▶ _Work required_
Please report every line from the material that contains the word "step".

▶ _Data section_
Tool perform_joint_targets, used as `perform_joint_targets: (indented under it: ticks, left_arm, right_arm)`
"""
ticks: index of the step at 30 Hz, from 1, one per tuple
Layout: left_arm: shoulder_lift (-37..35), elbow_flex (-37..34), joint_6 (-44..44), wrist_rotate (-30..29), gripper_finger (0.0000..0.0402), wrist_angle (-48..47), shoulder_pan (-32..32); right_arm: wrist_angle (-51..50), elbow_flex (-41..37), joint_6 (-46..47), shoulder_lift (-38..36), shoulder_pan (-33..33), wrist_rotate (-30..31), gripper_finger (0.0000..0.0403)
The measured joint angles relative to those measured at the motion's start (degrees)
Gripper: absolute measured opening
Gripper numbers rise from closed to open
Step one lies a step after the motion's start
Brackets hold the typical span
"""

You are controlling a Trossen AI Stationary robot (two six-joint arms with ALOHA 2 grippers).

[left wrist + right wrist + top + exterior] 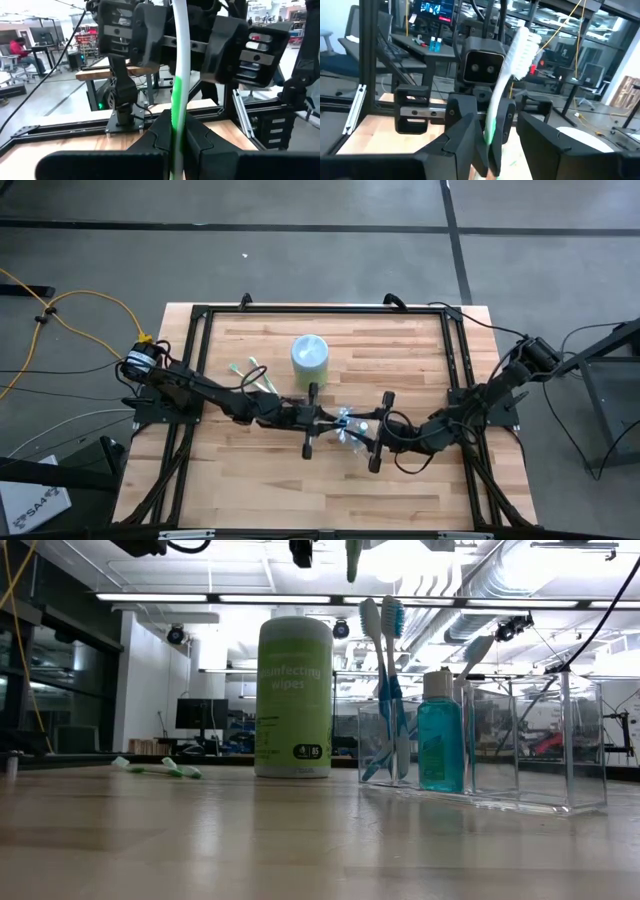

▶ _Solution to this problem_
ticks: index of the step at 30 Hz, from 1, one per tuple
Step one lies a step after the motion's start

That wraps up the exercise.